Although representations were made to the Prince Regent appealing that, as in original applications of the death sentence, a knife be used for the beheading, his Royal Highness was adamant that an axe should be the symbolic instrument on this occasion. Two axes were therefore made, patterned on the one held in the Tower, and a gallows constructed outside the walls of Derby Gaol.
Whether drawn by curiosity or sympathy, great crowds assembled to see the three men, Jeremiah Brandreth, Isaac Ludlam and William Turner, led on to the scaffold. Without ceremony, nooses and blindfolds were put in place, and the condemned men were duly hanged, their bodies remaining suspended for an hour. A trestle, with a support at one end, had been placed in readiness on the scaffold, and on this the first body was placed, its neck resting on the support. A local miner, masked for anonymity, wielded the axe but, lacking the will or the expertise, failed with the first two blows, final severance being achieved with a knife.
No doubt coached by the authorities, the pseudo-executioner then lifted the head high and proclaimed the traditional announcement, but succeeded only in dispersing his audience as, overcome with horror at the ghastly exhibit, the crowd fled from the scene. With only the soldiers as spectators, the macabre drama continued, the other two bodies being cut down and similarly maltreated, all three cadavers then taken away for burial.
The last true performance of the brutal sentence took place in 1820, although the ‘disembowelling’ part was mercifully omitted. Again, social deprivation had bred discontent, this time in London, creating ideal conditions for the likes of agitators such as Arthur Thistlewood and his cronies. Believing that if the government could be brought down, revolution would triumph, the five conspirators plotted to murder the members of the Cabinet and to seize the Mansion House, the Bank of England and the Tower.
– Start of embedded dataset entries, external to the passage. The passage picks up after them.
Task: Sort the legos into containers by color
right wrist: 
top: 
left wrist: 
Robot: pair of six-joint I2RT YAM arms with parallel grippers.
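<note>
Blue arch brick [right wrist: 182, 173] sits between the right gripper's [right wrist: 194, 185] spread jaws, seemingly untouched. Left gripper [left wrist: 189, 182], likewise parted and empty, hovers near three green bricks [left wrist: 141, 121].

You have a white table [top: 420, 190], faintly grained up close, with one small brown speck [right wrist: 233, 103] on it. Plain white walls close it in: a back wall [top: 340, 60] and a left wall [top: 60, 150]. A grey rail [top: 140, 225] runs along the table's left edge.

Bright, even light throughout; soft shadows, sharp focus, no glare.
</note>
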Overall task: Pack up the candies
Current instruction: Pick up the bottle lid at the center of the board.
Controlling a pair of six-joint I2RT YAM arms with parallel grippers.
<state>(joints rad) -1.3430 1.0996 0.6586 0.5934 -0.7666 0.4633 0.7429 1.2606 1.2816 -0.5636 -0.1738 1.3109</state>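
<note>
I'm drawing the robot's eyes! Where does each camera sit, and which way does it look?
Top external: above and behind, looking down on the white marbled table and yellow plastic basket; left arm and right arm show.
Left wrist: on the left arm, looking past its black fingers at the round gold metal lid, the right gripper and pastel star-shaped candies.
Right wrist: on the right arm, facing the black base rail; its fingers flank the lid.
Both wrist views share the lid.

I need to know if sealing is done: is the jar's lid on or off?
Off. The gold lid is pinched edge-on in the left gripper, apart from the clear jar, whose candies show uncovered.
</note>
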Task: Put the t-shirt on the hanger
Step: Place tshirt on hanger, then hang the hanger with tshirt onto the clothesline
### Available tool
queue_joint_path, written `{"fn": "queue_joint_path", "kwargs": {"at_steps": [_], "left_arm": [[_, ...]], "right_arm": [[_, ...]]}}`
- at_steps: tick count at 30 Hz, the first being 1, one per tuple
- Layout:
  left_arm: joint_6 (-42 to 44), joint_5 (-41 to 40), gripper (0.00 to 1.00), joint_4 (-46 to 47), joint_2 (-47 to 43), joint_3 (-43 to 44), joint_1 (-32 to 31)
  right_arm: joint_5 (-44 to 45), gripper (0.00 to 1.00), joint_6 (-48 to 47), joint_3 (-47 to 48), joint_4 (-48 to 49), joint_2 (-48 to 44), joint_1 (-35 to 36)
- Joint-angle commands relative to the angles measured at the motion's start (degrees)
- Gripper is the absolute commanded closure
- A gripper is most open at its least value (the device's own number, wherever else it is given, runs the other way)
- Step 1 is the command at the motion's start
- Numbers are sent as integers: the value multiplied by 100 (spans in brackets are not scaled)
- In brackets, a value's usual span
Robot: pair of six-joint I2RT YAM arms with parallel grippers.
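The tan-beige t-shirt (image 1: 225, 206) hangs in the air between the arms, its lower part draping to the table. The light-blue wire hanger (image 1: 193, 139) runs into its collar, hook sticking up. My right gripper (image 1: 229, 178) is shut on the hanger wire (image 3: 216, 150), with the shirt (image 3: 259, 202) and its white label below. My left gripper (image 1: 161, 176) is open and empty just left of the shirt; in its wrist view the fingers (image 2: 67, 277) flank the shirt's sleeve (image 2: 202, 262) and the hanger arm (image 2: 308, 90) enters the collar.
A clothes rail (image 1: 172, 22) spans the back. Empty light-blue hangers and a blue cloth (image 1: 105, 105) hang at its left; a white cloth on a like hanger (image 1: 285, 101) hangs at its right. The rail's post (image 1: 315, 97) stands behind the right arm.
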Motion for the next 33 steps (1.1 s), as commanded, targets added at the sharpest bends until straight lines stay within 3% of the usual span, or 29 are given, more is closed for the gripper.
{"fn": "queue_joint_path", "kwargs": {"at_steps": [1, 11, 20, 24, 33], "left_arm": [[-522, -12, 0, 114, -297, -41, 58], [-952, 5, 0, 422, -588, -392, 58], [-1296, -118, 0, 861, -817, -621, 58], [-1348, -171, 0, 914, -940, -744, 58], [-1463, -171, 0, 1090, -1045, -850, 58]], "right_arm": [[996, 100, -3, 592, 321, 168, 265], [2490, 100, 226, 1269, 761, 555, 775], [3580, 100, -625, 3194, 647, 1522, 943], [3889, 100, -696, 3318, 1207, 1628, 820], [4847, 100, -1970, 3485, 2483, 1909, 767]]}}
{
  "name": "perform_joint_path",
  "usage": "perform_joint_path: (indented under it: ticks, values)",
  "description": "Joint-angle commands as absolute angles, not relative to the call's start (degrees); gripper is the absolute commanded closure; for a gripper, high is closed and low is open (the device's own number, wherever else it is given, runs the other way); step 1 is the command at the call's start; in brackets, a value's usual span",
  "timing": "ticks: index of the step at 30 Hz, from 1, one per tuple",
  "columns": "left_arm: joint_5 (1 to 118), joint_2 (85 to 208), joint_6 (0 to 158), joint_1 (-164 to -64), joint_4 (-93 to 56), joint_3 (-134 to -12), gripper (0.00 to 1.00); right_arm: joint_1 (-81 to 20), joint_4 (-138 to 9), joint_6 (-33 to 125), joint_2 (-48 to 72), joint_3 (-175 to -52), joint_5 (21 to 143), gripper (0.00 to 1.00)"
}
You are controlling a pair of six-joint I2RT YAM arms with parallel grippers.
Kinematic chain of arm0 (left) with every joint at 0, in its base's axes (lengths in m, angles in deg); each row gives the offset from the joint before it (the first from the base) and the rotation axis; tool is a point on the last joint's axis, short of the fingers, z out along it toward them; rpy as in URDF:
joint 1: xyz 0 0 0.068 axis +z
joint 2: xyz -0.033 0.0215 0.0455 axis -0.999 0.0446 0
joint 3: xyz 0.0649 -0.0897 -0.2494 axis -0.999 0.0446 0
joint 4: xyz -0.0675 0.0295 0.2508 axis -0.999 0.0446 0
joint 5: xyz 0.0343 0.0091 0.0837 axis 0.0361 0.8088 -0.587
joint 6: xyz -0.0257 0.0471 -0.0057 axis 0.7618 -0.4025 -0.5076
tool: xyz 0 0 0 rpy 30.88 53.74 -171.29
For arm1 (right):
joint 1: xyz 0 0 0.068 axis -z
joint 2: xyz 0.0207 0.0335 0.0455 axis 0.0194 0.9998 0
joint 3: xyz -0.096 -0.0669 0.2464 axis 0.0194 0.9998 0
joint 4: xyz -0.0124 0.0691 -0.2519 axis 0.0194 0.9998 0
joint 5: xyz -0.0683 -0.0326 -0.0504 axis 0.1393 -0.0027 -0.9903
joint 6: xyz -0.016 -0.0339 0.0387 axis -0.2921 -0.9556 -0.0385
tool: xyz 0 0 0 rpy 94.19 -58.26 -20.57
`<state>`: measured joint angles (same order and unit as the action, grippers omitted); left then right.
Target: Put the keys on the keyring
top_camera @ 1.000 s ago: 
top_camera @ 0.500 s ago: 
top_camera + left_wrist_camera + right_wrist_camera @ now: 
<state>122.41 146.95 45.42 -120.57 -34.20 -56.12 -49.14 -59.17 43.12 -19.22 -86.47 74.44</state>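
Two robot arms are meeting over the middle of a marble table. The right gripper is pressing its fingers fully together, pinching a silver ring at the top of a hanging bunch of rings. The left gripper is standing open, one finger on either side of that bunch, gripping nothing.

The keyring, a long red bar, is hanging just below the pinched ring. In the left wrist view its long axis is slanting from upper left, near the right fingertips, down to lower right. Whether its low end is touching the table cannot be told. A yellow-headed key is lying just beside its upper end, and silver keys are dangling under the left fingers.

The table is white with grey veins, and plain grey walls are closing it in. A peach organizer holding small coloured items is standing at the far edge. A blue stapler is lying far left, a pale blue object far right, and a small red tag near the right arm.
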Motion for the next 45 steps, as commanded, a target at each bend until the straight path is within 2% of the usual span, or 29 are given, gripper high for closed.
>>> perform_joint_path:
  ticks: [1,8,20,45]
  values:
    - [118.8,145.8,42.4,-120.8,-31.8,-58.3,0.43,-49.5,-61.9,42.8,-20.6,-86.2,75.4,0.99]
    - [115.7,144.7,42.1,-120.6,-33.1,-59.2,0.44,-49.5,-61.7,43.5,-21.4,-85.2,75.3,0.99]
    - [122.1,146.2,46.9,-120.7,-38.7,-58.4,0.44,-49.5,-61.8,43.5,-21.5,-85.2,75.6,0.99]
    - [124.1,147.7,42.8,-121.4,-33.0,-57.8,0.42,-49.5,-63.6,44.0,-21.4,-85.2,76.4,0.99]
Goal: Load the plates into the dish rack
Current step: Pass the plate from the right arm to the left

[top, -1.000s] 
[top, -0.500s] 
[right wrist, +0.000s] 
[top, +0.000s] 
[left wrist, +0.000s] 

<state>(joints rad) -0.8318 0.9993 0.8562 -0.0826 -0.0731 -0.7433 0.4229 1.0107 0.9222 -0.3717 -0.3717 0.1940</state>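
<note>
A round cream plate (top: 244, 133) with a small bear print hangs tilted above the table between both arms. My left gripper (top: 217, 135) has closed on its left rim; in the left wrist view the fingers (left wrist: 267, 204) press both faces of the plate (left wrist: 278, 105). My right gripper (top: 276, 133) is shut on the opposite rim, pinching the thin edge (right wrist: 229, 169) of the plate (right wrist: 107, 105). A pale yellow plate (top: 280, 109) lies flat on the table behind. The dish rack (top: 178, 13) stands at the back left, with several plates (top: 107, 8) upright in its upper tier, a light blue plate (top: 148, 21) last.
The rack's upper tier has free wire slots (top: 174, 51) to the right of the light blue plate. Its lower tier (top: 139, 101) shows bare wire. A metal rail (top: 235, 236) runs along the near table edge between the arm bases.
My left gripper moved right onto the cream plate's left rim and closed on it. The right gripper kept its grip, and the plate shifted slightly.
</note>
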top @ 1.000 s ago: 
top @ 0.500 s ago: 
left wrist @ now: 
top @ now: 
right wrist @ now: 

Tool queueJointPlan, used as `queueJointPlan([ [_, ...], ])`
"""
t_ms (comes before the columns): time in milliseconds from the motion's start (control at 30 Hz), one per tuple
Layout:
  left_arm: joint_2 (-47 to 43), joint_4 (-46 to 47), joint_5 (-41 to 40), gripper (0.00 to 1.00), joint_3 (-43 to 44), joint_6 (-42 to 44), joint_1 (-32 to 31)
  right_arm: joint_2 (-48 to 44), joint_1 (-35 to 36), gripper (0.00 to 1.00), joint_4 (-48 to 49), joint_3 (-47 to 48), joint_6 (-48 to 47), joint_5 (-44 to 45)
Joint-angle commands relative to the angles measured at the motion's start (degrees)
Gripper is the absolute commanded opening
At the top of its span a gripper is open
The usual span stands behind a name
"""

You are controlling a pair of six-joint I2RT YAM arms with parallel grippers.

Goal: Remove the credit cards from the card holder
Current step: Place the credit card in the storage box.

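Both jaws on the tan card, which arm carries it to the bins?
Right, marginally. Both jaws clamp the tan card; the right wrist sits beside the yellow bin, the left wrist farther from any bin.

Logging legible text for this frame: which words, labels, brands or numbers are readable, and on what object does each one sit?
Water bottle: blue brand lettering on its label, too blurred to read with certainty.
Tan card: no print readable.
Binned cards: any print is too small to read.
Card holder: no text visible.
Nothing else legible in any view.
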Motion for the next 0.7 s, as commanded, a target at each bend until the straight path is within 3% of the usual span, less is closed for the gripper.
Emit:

But the authorities, already appraised of the plans by an informer, were prepared, and the gang was trapped by the police in a house in Cato Street (now renamed Homer Street). On trial for high treason, all were found guilty, and at Newgate on 1 May 1820 they were greeted not only by a vociferous crowd of thousands but by the two Jameses, Messrs Botting and Foxen, the Finishers of the Law.
The latter officers waited until the condemned men had made their parting speeches and then proceeded with their duty, pulling on the legs of the hanging men to give them some assistance in departing this life. The crowd, far from patient, had to wait an hour before the bodies were cut down, and watched in awed fascination and horror as the corpses were positioned in their coffins so that the necks rested on wooden blocks. At that, a masked man, believed to be a surgeon, deftly decapitated each, passing the heads to Botting for the usual proclamation.
At that, the crowd, who would probably have welcomed the downfall of the government, to say nothing of access to the Bank of England, rushed the scaffold, screaming threats and imprecations. Botting and Foxen waited not but fled to safety within the walls of Newgate Prison.
Doubtless the scenes at this occasion bore fruit, for no further sentences of such barbarity were ever pronounced, the penalty being struck from the Statute Books in 1870.
Hanged, drawn and quartered
HANGING
‘What, dost thou intend to choke me? Pray fellow, give me more rope... How long have you been executioner, that you know not where to put the knot?’
Given a well-forested country, a large number of felons to be dispatched every year, a plentiful supply of ropes, and there was no doubt about the best method of execution to adopt – throw a rope over the branch of a tree and hang them! And as these conditions applied to most countries, so hanging became the cheapest and easiest method of execution, one that has continued right up to the present century.
The practice has been standard in Britain from time immemorial, but one restricted to common criminals, aristocrats having the privilege of the axe. In earlier centuries more than 200 offences, from petty pilfering to murder, carried the death penalty, some of them more unusual than others, one being reported in Stow’s
Annals
: ‘On 26 day of September in anno 1564, beying Twesday, were arraynyd at ye Gyldhalle of London, four persones for ye stelynge and receyvynge of ye Queen’s chamberpot, combe and lokynge glasse...’
Barons, lords of the manor and even abbots of monasteries had their own private gallows with which to punish disobedient servants, poachers and vagabonds. Most towns were similarly equipped to deal with those who had failed to benefit from previous punishment periods spent in the stocks or pillory. There was never any shortage of candidates, especially during the reign of Henry VIII when, it is reported, more than 72,000 men were executed on the scaffold.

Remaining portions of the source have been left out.